AGENCIA DE NOTICIAS ENLACE JUDÍO MÉXICO
«La banalidad del mal». El famoso aforismo de Hannah Arendt aparece en uno de los cuadernos de Abe Lucas (Joaquin Phoenix), profesor de filosofía atormentado por sus fantasmas que despierta a la vida cometiendo un acto atroz en la última película de Woody Allen, «Irrational Man», proyectada en Cannes fuera de concurso.
La frase de Arendt venía al pelo para definir «The Lobster», de Yorgos Lanthimos y, sobre todo, la húngara «El hijo de Saul», la gran sorpresa de lo que llevamos de certamen.
En rueda de prensa Allen habló de lo que significó para él leer sobre las experiencias de Primo Levi en los campos de concentración. «Sobrevivió a los horrores del Holocausto porque era comunista. Y el comunismo, aunque luego demostrara su fracaso como sistema, le sirvió como estímulo». Curioso que Allen cite a Primo Levi pocas horas después del estreno de «El hijo de Saul», en la que el debutante László Nemes, ex colaborador de Béla Tarr, consigue lo imposible; esto es, evitar los clichés sobre el cine de la Solución Final sumergiéndonos en una experiencia inédita gracias al rigor de su puesta en escena.
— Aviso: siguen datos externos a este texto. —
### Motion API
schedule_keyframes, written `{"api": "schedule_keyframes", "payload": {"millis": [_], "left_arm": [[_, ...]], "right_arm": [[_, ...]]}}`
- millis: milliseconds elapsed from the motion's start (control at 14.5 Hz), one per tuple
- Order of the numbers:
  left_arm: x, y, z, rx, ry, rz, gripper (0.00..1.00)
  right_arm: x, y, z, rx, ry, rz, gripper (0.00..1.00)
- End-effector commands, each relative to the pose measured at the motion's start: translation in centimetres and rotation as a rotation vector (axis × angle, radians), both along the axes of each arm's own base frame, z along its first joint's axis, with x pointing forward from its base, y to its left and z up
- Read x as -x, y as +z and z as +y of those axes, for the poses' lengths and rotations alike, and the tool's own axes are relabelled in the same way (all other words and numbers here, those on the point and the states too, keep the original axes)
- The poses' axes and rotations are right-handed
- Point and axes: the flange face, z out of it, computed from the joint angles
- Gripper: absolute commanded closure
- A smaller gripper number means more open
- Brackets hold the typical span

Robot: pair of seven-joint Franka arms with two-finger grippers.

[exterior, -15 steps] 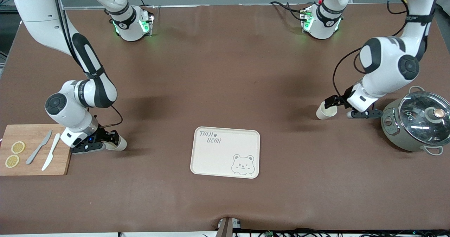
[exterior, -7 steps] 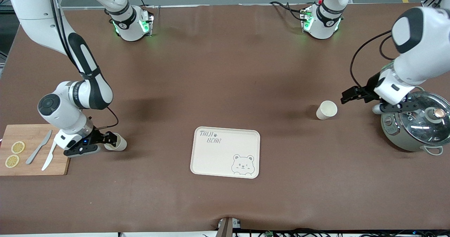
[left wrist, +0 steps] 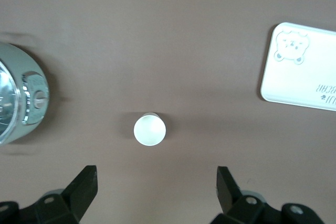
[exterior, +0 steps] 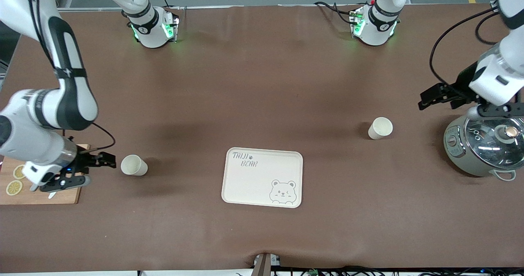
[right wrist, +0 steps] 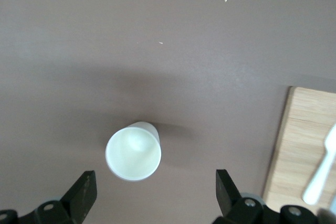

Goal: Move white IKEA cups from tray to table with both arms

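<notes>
Brown covering stretched over the whole table [exterior: 262, 83]. The cream bear tray [exterior: 262, 177] lay mid-table, toward the front camera's edge. One white cup [exterior: 380, 128] stood upright toward the left arm's end, near the grey-green pot [exterior: 483, 147]; the other white cup [exterior: 133, 165] stood upright toward the right arm's end, beside the wooden board [exterior: 41, 194]. The left end effector [exterior: 436, 97] hung wide open and empty near the pot. The right end effector [exterior: 100, 161] was wide open and empty just beside its cup.

Brown matte table [exterior: 254, 87] carries: 2 cream-white tapered cups [exterior: 133, 165] [exterior: 380, 127], cream bear-print tray [exterior: 262, 177] lower centre, grey-green glass-lidded pot [exterior: 483, 147], wooden cutting board [exterior: 45, 196].
</notes>
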Motion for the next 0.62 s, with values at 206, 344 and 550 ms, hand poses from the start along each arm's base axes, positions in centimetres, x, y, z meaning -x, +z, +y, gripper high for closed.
{"api": "schedule_keyframes", "payload": {"millis": [206, 344, 550], "left_arm": [[0.0, 2.8, -0.8, -0.15, -0.165, -0.023, 0.0], [0.3, 3.9, -1.6, -0.149, -0.177, -0.043, 0.0], [0.8, 4.9, -2.5, -0.143, -0.194, -0.043, 0.0]], "right_arm": [[0.3, 9.0, 0.5, -0.007, -0.082, 0.027, 0.0], [1.3, 12.4, 0.6, 0.001, -0.093, 0.045, 0.0], [2.6, 16.0, 0.2, 0.001, -0.097, 0.077, 0.0]]}}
Primo Levi, que fue superviviente de Auschwitz, decía que los «sonderkommandos» eran colaboracionistas, y que no había que confiar en su testimonio porque querían «rehabilitarse a sí mismos a expensas de la verdad». Saul forma parte de un «sonderkommando», uno de los equipos de judíos y no judíos que, a cambio de unos meses más de vida y un plato de comida extra, conducían a los prisioneros a las cámaras de gas, las limpiaban de cadáveres, los llevaban a los hornos crematorios y tiraban montañas de cenizas al río. La cámara de Nemes se pega a la cara o la espalda de Saul, y el formato académico de proyección, cuadrado ergo asfixiante, condena a lo que ocurre a su alrededor a un fuera de campo que no lo es del todo. El horror que le rodea está desenfocado o se expresa a través de un espectacular trabajo sonoro. Es decir, la película se desarrolla en el intervalo entre lo visible y lo invisible, un «entre imágenes» que hace aún más insoportable su visionado. Cuando Saul cree reconocer en uno de los cadáveres a su hijo ilegítimo y se impone como meta enterrarlo bajo el ritual judío, el espectador ya está dentro del campo, vive el caos, el miedo, el absurdo, la crueldad de lo que allí ocurre. La película lo atrapa y no lo deja escapar hasta el final.
«Ante la realidad de la vida no hay posibilidad de respuesta, a pesar de lo que digan los curas o los filósofos. Lo que nos lleva a tener que explicar por qué la vida vale la pena. Al final todo desaparecerá. Las obras de Beethoven o Shakespeare desaparecerán. La única manera de sobrevivir es distraerse, y distraer al público». La visión del mundo de Allen, fatalista pero vitalista, se manifiesta en «Irrational Man» del mismo modo en que se manifestaba en «Delitos y faltas», «Match Point», «El sueño de Cassandra» o «Blue Jasmine». El ánimo depresivo de Abe Lucas, que define la filosofía como «masturbación verbal», no encuentra consuelo en las teorías de Kant, Kierkegaard o Heidegger. Tampoco en la doble relación que, recién llegado a una universidad de provincias, establece con una colega harta de su matrimonio (Parker Posey) y una estudiante entusiasta (Emma Stone). Sólo el crimen, entendido como acto de justicia poética, le empuja a reconciliarse con el universo. Allen siempre ha retratado a los que reflexionan sobre el sentido de la vida –léase el filósofo que salta por la ventana de «Delitos y faltas»– como personas incapaces de lidiar con el día a día, especialmente cuando tienen que calibrar la moralidad de sus actos. La película, una más en su larga lista de títulos menores, convierte, como acostumbra el último cine de Allen, al «deus ex machina» en su principal motor narrativo, pero la ingeniosa brusquedad de su «twist» final y la ambigüedad con que el director despacha su identificación con el supuesto villano de la función, la convierten en una fábula con más mala leche de lo que su ligereza y su desaliño permiten adivinar.